• [ASSIGNED TASK]
Write the listing out again in full. Every character must match.

• [SOURCE MATERIAL]
BEGIN

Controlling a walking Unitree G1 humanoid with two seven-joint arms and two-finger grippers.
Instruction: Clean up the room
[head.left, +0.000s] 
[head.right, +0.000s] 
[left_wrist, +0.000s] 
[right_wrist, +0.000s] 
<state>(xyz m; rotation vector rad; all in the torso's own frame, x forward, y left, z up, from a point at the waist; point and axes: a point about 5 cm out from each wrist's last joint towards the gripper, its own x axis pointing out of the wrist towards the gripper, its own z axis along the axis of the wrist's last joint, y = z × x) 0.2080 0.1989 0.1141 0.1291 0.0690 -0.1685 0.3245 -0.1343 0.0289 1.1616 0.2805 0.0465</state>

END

• [WRITTEN RESPONSE]
Controlling a walking Unitree G1 humanoid with two seven-joint arms and two-finger grippers.
Instruction: Clean up the room
[head.left, +0.000s] 
[head.right, +0.000s] 
[left_wrist, +0.000s] 
[right_wrist, +0.000s] 
<state>(xyz m; rotation vector rad; all in the torso's own frame, x forward, y left, z up, from a point at the waist; point and axes: a point about 5 cm out from each wrist's last joint towards the gripper, its own x axis pointing out of the wrist towards the gripper, its own z axis along the axis of the wrist's last joint, y = z × x) 0.2080 0.1989 0.1141 0.1291 0.0690 -0.1685 0.3245 -0.1343 0.0289 1.1616 0.2805 0.0465</state>

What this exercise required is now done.